The final method is incorrectly operationalising concepts (Gratton and Jones (d), 2004), for example a study may be carried out to find an association between the training commitments of a player and the amount of match play they receive; this study may not take into account external factors. For instance the individual may attend every training session and train outside of scheduled times, but may not play regularly due to family commitments.

Another player may train very infrequently but may play the entire match, every match; this may be due to a lack of players available for the specified position. Both examples do not prove that the more the player trains, the more match play they receive. This therefore supports McWalters (1999) and Williams and Wragg’s ((g), 2004) idea that correlation studies are one of the weakest experimental designs if trying to establish cause and effect, as a relationship does not always imply causation.

For another example of how an association between two variables is not evidence that one causes the other, see Appendix 1. “Data can be presented in three forms: text, tables and figures” (Williams and Wragg (d), 2004 p. 102). Figures are used to establish trends and patterns, although they can be very misleading if not interpreted incorrectly; regularly the title is not specific to the results in the figure and so the viewer does not know what they are actually looking at; the scale of units can be manipulated and may cause the viewer to misread the results (h2g2, 2003) (see Appendix 4).

William and Wragg ((e), 2004) and Simon ((a), 2009; (b), 2009) claimed that there are four main figures that can be used in statistical analysis, these include bar/column charts that are used to establish the difference between variables; scatterplots to determine the correlation between two variables; pie charts to view the relative portions through percentages amongst variables; and histograms are used to review and display a rough estimation of the frequency distribution of the process data set.

“Statistics should be interpreted with caution as they can be misleading; they can both lie and tell the truth. ” (Joey0744, 2008). The truth and lies can both be uncovered in one finding on statistical research: the question to ask is what is the data being compared to and are the comparisons relevant and valid to the research. Thus, a study may show that gun crime is higher in New York than in London.

Evidently this claim is true as it would be stated clear in a table to show the figures; however this study does not take into account the reality that New York laws allow the handling of firearms, whereas United Kingdom laws do not allow the handling of firearms. Therefore the results of this study would show to be misleading as it had not been compared to a city/state similar.
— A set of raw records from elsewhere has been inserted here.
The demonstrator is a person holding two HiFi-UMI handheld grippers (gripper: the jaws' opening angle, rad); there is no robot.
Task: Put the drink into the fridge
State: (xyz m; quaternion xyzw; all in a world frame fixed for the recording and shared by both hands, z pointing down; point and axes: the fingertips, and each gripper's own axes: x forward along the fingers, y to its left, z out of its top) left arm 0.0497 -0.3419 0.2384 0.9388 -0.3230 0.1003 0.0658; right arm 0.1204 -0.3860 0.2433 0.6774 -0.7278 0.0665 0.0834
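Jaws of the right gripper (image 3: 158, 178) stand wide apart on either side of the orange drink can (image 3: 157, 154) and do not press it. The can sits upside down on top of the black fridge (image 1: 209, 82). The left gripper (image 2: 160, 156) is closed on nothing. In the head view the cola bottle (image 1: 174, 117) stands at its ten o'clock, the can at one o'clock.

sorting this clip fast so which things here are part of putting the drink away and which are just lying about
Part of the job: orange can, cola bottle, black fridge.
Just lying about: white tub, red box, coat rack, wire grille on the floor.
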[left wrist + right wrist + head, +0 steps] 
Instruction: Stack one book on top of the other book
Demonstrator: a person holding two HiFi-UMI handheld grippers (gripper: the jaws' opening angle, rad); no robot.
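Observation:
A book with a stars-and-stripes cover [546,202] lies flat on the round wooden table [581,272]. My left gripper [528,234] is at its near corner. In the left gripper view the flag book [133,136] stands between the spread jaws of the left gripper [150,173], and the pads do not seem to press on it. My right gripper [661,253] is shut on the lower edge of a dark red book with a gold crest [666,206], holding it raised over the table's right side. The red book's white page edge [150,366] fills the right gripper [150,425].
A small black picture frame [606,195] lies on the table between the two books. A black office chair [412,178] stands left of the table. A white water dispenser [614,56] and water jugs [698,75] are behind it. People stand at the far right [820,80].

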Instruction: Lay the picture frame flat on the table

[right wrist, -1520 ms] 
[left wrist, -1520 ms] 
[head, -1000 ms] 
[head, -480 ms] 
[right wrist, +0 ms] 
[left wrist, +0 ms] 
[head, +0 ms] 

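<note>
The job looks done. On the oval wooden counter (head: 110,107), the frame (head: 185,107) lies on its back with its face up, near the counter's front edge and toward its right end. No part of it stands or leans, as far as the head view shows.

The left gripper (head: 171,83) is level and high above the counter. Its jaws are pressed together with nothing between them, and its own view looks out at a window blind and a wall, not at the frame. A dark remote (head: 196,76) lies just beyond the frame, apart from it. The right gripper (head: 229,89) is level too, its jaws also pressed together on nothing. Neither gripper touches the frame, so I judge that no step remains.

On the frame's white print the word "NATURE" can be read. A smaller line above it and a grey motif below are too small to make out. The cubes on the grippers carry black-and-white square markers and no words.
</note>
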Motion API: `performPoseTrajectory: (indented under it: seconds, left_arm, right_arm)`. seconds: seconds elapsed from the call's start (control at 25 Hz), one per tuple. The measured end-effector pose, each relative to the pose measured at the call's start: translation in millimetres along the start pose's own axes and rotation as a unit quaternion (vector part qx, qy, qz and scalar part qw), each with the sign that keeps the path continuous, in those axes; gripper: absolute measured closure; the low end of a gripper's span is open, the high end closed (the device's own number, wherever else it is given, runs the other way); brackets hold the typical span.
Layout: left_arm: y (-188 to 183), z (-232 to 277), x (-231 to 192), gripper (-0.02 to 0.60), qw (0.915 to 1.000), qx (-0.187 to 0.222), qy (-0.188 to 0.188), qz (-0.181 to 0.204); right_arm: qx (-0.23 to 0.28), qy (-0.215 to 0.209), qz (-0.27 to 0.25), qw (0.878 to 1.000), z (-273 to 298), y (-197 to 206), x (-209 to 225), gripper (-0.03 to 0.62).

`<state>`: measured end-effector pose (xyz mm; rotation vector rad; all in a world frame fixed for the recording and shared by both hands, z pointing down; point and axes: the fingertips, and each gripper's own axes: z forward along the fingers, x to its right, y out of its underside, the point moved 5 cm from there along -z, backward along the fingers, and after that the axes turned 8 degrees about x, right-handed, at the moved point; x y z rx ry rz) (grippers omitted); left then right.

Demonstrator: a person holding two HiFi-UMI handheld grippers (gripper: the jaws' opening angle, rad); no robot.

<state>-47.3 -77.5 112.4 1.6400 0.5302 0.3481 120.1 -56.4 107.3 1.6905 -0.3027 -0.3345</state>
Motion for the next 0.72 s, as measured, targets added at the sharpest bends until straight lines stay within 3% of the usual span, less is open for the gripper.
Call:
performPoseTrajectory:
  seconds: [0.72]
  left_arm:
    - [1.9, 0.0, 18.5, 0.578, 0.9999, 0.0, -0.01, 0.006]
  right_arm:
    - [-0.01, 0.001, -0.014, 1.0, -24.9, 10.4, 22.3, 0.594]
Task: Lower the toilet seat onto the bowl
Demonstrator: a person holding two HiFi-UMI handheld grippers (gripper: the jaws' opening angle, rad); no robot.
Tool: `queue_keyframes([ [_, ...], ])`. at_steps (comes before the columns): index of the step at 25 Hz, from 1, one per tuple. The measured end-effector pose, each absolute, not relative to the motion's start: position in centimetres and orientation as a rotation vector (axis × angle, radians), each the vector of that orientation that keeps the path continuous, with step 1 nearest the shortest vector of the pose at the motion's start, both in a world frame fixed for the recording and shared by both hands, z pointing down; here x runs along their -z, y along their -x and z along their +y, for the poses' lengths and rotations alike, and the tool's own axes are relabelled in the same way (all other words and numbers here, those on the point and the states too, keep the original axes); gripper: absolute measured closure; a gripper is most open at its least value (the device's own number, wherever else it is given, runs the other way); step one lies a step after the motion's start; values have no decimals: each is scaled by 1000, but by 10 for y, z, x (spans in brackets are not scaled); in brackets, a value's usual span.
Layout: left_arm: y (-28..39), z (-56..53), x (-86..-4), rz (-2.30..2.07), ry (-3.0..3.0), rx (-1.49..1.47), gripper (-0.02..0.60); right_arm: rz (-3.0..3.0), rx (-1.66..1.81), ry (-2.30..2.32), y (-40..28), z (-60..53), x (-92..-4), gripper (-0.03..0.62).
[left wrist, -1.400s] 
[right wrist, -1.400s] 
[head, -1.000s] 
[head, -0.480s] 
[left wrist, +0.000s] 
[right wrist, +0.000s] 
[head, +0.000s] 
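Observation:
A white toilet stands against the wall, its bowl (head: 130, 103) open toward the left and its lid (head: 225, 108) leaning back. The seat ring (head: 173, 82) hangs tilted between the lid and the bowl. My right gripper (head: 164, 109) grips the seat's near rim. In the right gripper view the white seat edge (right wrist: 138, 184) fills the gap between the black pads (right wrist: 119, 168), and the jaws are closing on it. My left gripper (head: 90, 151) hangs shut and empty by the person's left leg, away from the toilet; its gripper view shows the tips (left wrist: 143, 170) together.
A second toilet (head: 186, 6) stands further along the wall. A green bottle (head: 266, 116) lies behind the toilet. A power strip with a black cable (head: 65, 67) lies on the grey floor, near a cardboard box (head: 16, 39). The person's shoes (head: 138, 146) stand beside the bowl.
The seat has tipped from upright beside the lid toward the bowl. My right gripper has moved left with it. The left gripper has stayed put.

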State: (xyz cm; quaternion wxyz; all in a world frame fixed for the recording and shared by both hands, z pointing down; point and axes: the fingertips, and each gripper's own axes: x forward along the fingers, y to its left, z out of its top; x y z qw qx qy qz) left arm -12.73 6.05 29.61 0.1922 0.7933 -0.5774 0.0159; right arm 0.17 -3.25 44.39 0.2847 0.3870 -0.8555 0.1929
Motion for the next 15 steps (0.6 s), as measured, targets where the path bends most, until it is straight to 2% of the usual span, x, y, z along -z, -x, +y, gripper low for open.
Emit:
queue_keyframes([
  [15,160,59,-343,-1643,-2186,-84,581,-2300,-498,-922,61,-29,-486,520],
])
To prevent a built in bias the researcher should have carried out the study against another state similar to New York. It can be said the many researchers carry out studies with a built in bias to persuade the audience to one side.
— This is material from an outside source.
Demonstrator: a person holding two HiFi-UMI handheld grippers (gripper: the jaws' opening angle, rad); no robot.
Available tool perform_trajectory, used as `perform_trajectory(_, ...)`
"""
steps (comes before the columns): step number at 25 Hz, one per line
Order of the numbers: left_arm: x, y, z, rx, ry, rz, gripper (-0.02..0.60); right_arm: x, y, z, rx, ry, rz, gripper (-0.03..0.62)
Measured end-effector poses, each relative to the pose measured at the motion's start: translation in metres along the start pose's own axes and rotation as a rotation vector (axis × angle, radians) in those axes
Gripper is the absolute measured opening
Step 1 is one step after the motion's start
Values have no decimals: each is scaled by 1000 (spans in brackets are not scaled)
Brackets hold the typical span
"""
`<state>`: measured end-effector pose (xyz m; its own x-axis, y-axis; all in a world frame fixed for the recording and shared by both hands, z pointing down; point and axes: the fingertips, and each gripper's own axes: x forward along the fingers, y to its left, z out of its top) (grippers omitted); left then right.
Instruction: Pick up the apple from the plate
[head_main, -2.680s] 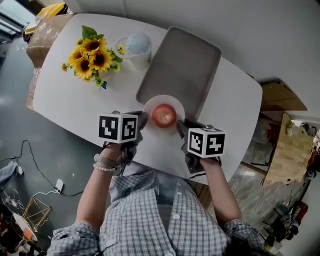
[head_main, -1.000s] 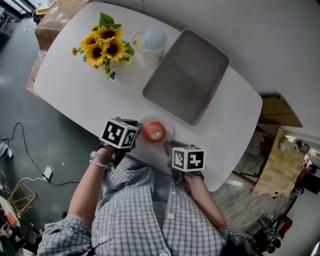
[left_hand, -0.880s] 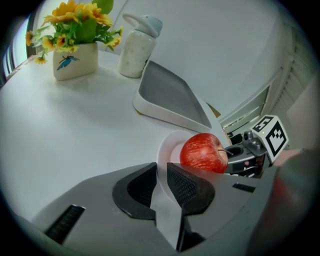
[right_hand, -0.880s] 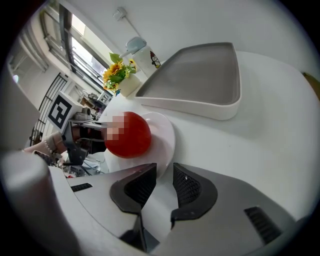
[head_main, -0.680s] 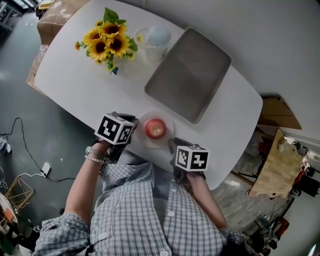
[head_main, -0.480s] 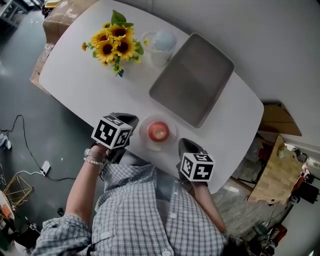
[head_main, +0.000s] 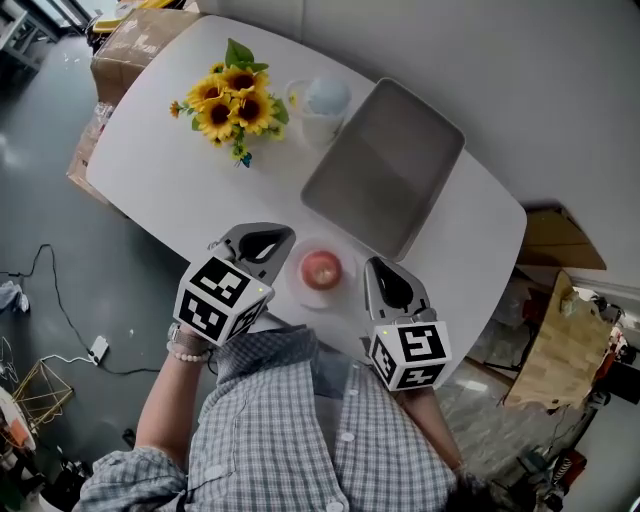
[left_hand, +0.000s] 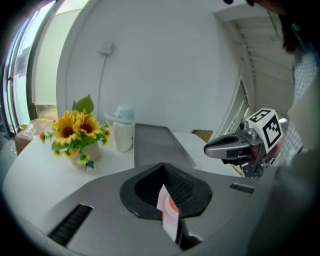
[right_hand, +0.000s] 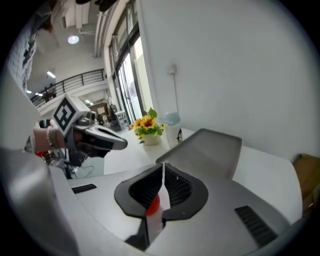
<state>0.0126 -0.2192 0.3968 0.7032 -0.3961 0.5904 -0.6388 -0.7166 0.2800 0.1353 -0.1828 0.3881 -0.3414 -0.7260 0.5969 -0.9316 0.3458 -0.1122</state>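
Observation:
A red apple (head_main: 321, 268) sits on a small white plate (head_main: 300, 288) near the table's front edge. My left gripper (head_main: 286, 236) hovers just left of the plate, shut with nothing in it. Just right of the plate, my right gripper (head_main: 371, 264) is shut and empty too. In the left gripper view, a sliver of the apple (left_hand: 173, 204) shows past the shut jaws, and the right gripper (left_hand: 226, 146) is opposite. In the right gripper view, the apple (right_hand: 153, 204) shows low in front of the jaws, and the left gripper (right_hand: 113, 141) is at the left.
A grey tray (head_main: 385, 165) lies beyond the plate. Sunflowers in a vase (head_main: 232, 98) and a pale lidded cup (head_main: 322, 104) stand at the back left of the white table (head_main: 160, 170). A wall runs behind; cardboard boxes (head_main: 125, 45) sit on the floor by the table's left end.
Both grippers have risen and drawn back toward the person, so their cubes sit larger and nearer. The apple stays on the plate.

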Motion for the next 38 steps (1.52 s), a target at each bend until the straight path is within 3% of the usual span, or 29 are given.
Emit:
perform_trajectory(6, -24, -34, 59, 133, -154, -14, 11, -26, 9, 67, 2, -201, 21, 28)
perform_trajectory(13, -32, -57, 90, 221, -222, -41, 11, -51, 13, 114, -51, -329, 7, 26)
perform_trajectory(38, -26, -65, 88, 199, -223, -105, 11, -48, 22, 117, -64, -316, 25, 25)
For example, with the debate of whether smoking causes cancer, many studies have been carried out; Martin (2005) claims that smoking causing about ninety percent of lung cancer deaths in males and virtually eighty percent of lung cancer deaths in females. The question to ask here is who was being studied? Did the researcher ensure the study was high in internal validity; the researcher may have been very selective in their sampling process, and only studying individuals who smoke and have lung cancer, or ensuring that there was more smoker and lung cancer suffers that those without lung cancer.

Therefore this study would not represent the population as a whole, only the population that the study was taken upon. Percentages must not always be trusted as the viewer will not know if only ninety percent of male smokers with lung cancer and eighty percent of female smokers with lung cancer asked; if this claim is true then the statistics would prove to be right that out of the ninety percent of males asked, ninety percent did have lung cancer.

Therefore this test would have lead to the creation of artificial sampling conditions that do not reflect the population as whole, which can be known as low external validity, producing misleading results (Ellis-Christensen, Date Unknown; Taflinger, 1996; Williams and Wragg (a), 2004; Williams and Wragg (b), 2004; Williams and Wragg (f), 2004).